Di Cecilia Sala, giornalista attualmente detenuta illegalmente in isolamento nel carcere di Evin, in Iran, stanno facendo discutere due post risalenti agli anni 2013 e 2015, nei quali Sala esprimeva critiche nei confronti del sostegno italiano ai due marò coinvolti nel caso della petroliera Enrica Lexie, quando, scambiandoli per pirati, uccisero il 15 febbraio 2012 due pescatori che si erano avvicinati alla nave su cui prestavano servizio come scorta.
Nel primo post, dell’11 marzo 2013, Sala scriveva: «Salvare due persone giocandosi la propria affidabilità significa metterne in pericolo molte di più». Il secondo, del 6 gennaio 2015, riprendeva il primo per criticare l’approccio italiano al caso: «Se a due militari dell’esercito indiano capitasse per sbaglio di ferire a morte il fruttivendolo e l’edicolante di fiducia di Matteo Salvini su una pista di sci in Val Pusteria, senza indugiare un attimo l’Italia dimostrerebbe la sua superiorità e buona educazione rimandando a casa i due uomini in divisa, affinché aspettino tra le braccia dei loro cari un processo che non si terrebbe mai», con ciò alludendo che mai sarebbero stati processati in patria i due ipotetici indiani e i due reali marò.

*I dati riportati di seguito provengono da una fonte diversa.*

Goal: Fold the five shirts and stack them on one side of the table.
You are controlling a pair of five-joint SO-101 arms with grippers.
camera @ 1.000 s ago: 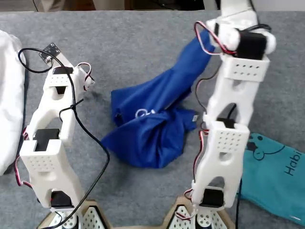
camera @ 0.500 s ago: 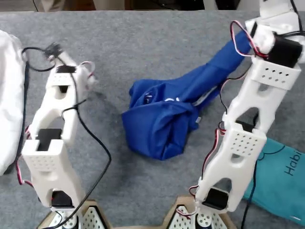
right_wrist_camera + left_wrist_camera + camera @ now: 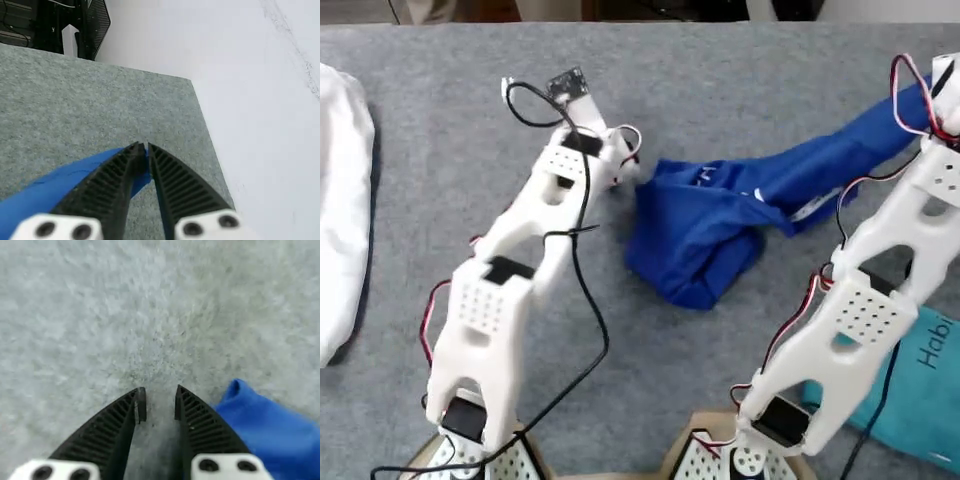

Oggi, secondo buona parte dello stampa che o si scandalizza per chi ha ricordato le sue idee giovanili e/o dimentica un passaggio fondamentale di cui scriveremo, è sbagliato chiedersi se la giornalista abbia cambiato idea, soprattutto alla luce del sostegno attualmente ricevuto dall’Italia, che si sta mobilitando per riportarla in patria, come già accaduto in altri casi di connazionali detenuti all’estero, da Patrick Zaki a Chico Forti.
Visto il silenzio stampa che ha chiesto la mamma di Cecilia, che a scanso di equivoci per chi scrive va liberata e subito e senza discutere se l’iraniano Mohammad Abedini Najafabadi, di cui è chiaro che il Paese di origine voglia la liberazione contestuale, sia detenuto legalmente o meno in Italia su richiesta degli USA (se lo fosse illegalmente il nostro Paese si metterebbe sul piano dell’Iran, non nascondiamocelo), ho riflettuto se scriverne o meno, ma, cercando di essere chiaro e non strumentalizzabile, sento di doverlo fare per rispetto di chi ci legge, che va sempre informato sui aftti ma anche sui dubbi.
Ebbene sì, Cecilia Sala fin dal 2013, a marzo, si schierò contro le trattative per la liberazione dei due marò detenuti in India definendo ogni trattativa al riguardo una perdita di affidabilità dello Stato.
È vero che allora aveva meno di diciott’anni, anche se per pochi mesi, e quindi le vanno concessi i benefici di inventario o le attenuanti per aver voluto esprimere posizioni forti a quell’età, ma Dio non voglia, lo pensa anche la madre, che oggi qualcuno di quelli che contano, segua il suo consiglio di allora, ma ora nei suoi riguardi.
C’è, poi, come dicevamo, una dimenticanza o scarsa evidenza data a questo fatto dalla stampa: Cecilia Sala è figlia di Renato, membro indipendente del consiglio di amministrazione del Monte dei Paschi di Siena, quindi non è un obiettivo, indiretto?, da nulla.
Senza malignare sull’intensità odierna dei decisi tentativi di liberazione, ripeto sacrosanti aldilà di quello che lei pensava nel 2013 e da portare avanti con determinazione e celerità senza aspettare gli anni che i due marò dovettero “scontare” subendo anche i danni psicologici che la mamma di Cecilia teme per la figlia, il ruolo di rilievo del padre in MPS fa venire qualche brutto pensiero: se, in ogni caso Cecilia Sara come giornalista poteva e doveva andare in qualunque luogo per fare il suo lavoro, non si può dire che l’Iran abbia scelto a caso contro chi fare ritorsioni.
Non contro una sia pur brava giornalista ma contro una giornalista figlia di un alto esponente della finanza italiana…
Un ulteriore motivo per alzare la guardia a difesa di Cecilia ma anche un monito per lei quando tornerà a casa, in Italia, prima possibile, lo speriamo e lo vogliamo con tutte le nostre forze insieme a quelle, ne siamo sicuri, dei nostri lettori: la prossima volta, prima di scrivere qualcosa (su X o sul suo giornale), conti fino al numero dei giorni che passerà ancora segregata in Iran.
Perché verba volant, scripta manent (“le parole volano, gli scritti rimangono“).